Martijn van Oosterhout <kleptog(at)svana(dot)org> writes:

> On Fri, Sep 15, 2006 at 05:30:27PM +0100, Gregory Stark wrote:
>> Also, because heap sort is slower than qsort (on average anyways) it makes
>> sense to not bother with the heap until the number of tuples grows well beyond
>> the limit or until it would otherwise spill to disk.
>
> The thought that comes to mind is to leave the sorting as is, but
> change the code that writes to the tapes to stop writing once it hits
> the limit. So each tape will never have more than N tuples, where N is
> the limit. This would be fairly unobtrusive because none of the other
> code actually needs to care.

I'm sorry, I forgot to mention that part of my analysis. Once you reach disk
any chance of optimising the limit case is pretty much out the window. You
could trim some tuples from each tape but unless you're sorting truly
stupendous amounts of data I doubt it would really help much.

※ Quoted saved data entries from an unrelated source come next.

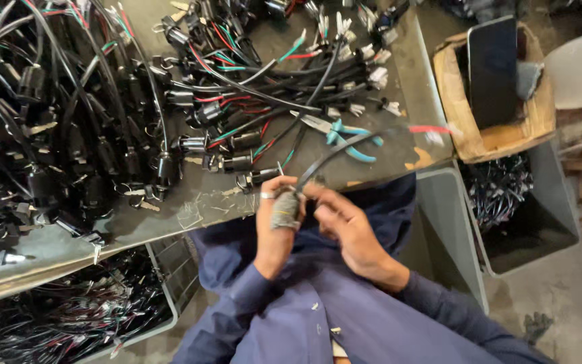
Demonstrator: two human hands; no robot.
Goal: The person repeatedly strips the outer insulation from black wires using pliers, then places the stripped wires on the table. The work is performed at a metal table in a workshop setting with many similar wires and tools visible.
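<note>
Hidden, cropped, blurred bits

Black cable (335,156) end is buried betw. both hands, so its fitting can't be told; its far red tip (430,129) is motion-blurred. Left hand (277,222) fingertip is wrapped in grey cloth, skin hidden. Wire pile (55,114) runs off the left and far edges. Near-left crate (163,307) is cut by the bottom edge, part under the table (412,81). Dark slab (493,71) in the cardboard box (500,138): kind unclear. Small dark thing on floor, near right (537,327): too small to tell.
</note>
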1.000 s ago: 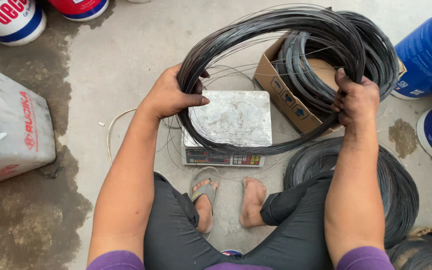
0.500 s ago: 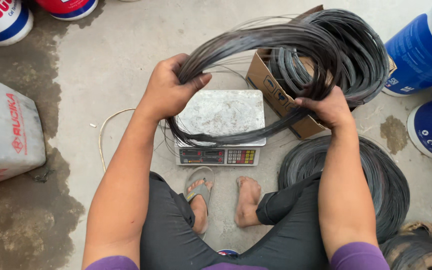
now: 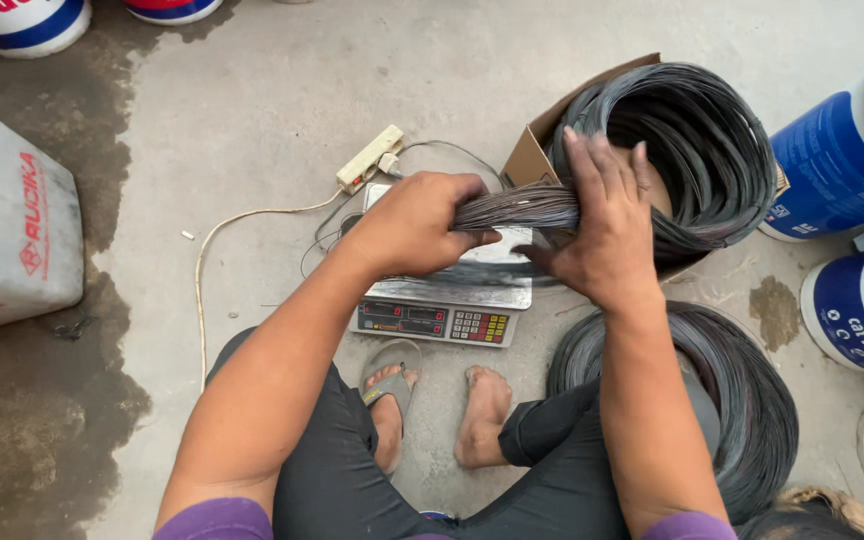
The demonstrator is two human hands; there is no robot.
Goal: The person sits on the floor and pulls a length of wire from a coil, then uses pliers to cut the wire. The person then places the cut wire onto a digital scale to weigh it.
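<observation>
My left hand (image 3: 417, 222) grips a bundle of dark steel wire (image 3: 522, 208), pressed together into a flat bunch above a digital scale (image 3: 452, 312). My right hand (image 3: 602, 225) lies over the same bundle just to the right, fingers spread along it and thumb underneath. The bunch runs right toward a larger wire coil (image 3: 692, 140) sitting in an open cardboard box (image 3: 535, 152). The scale's steel pan is mostly hidden under the hands.
Another wire coil (image 3: 742, 400) lies on the concrete floor by my right knee. Blue and white paint buckets (image 3: 842, 160) stand at right, two more at top left. A grey sack (image 3: 12, 230) lies left. A power strip (image 3: 369, 158) and cable sit behind the scale.
The wide wire loop held open over the scale has been squeezed into a narrow bunch. Both hands moved together toward the middle, the right one sliding left along the wire.
</observation>
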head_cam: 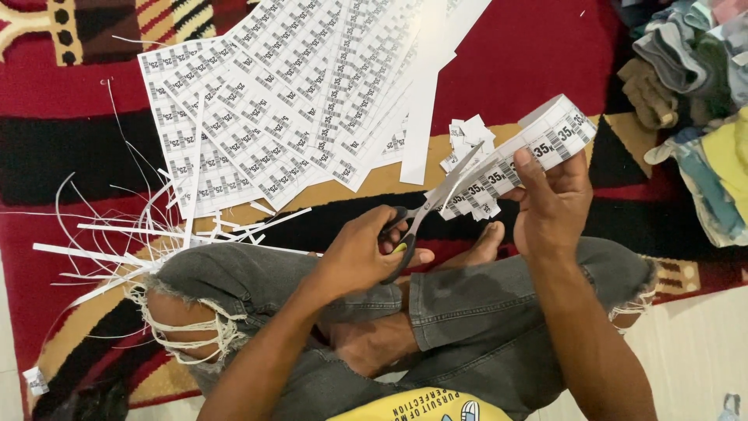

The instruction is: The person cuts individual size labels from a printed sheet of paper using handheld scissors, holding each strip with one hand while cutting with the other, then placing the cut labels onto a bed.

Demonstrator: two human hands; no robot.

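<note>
Fingers of the left hand (366, 253) are threaded through the scissors (425, 214) handles, blades parted around the label strip (538, 148). Right hand (549, 199) fingers pinch that strip, holding it up above the knees. Looks like mid-cut: single tags being snipped off the strip. Next snip probably needs the blades lined up on the gap between two printed tags. Cut tags (467, 140) lie piled at the carpet (545, 54) middle, printed sheets (288, 93) fanned toward its far edge, thin paper trimmings (140, 242) curling at the left edge. Paper stiff, matte; carpet woven, red-patterned. Folded clothes (693, 86) at right edge.
</note>
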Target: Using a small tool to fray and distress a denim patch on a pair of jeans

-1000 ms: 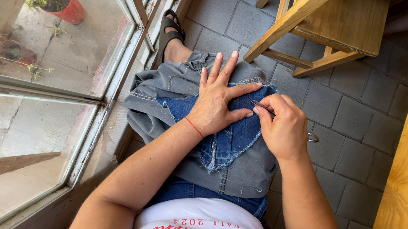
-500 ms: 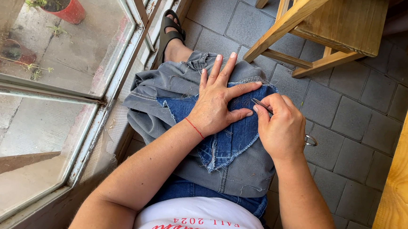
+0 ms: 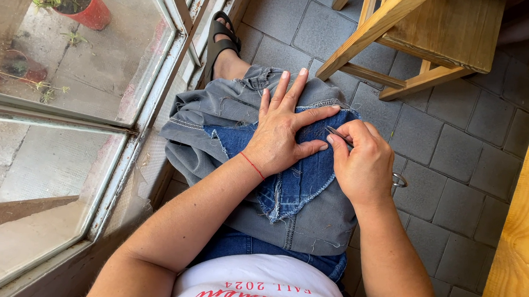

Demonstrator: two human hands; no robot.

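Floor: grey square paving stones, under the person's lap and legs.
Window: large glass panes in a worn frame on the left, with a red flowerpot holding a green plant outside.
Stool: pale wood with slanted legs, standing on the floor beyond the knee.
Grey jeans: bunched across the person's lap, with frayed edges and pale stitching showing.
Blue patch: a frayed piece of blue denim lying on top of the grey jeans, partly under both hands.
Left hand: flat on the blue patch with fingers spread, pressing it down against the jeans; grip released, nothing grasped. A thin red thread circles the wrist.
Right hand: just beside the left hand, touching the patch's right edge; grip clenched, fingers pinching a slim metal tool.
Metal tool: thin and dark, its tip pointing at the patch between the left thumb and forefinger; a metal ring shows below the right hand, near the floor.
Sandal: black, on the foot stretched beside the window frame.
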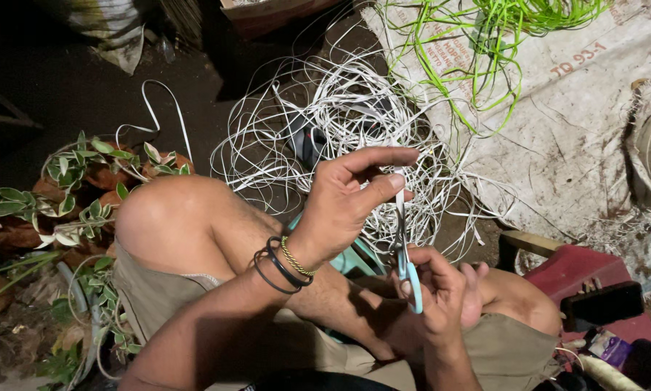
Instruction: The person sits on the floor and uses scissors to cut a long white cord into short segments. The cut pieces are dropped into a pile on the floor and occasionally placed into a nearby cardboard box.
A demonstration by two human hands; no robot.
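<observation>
Standing right next to this person, who's sitting low with knees up, working over their lap. The left hand (354, 192) is raised in the middle of everything, thumb and forefinger pressed together on a thin white strip (399, 194), holding it upright and taut, I'd guess so the blades can get at it cleanly. The right hand (441, 293), down at about 5 o'clock from the left, has its grip closed around the light blue handles of a pair of scissors (406, 253), blades pointing up toward 12 right alongside the strip. Can't tell if the blades are actually biting it. The strip looks like it comes from the big loose tangle of white strips (340, 123) on the ground at 12 o'clock from the hands, close enough to pull from. A bunch of bright green strips (485, 29) lies on a dirty white sack (579, 123) at 1 o'clock. Leafy potted plants (72, 188) crowd in at 9 o'clock, and a red box (572, 268) sits at 4.
</observation>
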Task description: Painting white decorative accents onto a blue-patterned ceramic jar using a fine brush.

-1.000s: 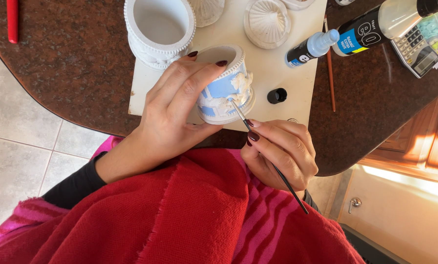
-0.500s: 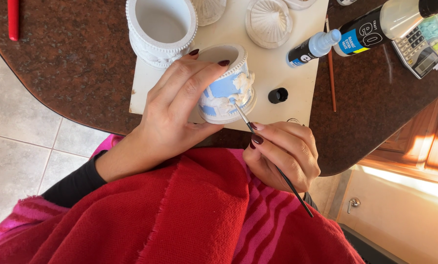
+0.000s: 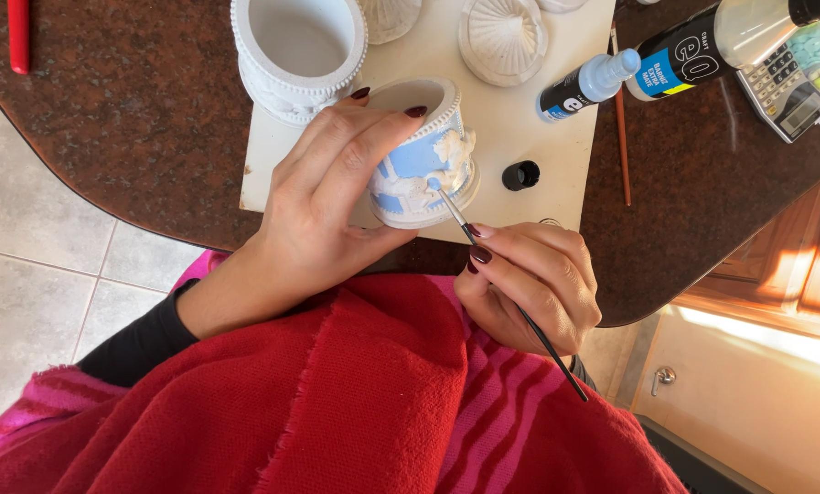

I think it only makes sense to look at the in-memory case. Instead of qsorting
thousands of records or, worse, spilling millions of records to disk and doing
an external sort only to use only the top 10 and throw the rest away, we throw
tuples away before they accumulate in memory in the first place.

>> Alternatively we could have Limit(Sort()), Unique(Sort()), and
>> Limit(Unique(Sort())) be handled by new types of Sort nodes entirely and not
>> introduce the Limit and Unique nodes at all.
>
> I don't think it's easy to merge Unique and Sort, mainly because the
> fields you're doing the Unique on are probably not the fields you're
> sorting on, so you're probably not saving much.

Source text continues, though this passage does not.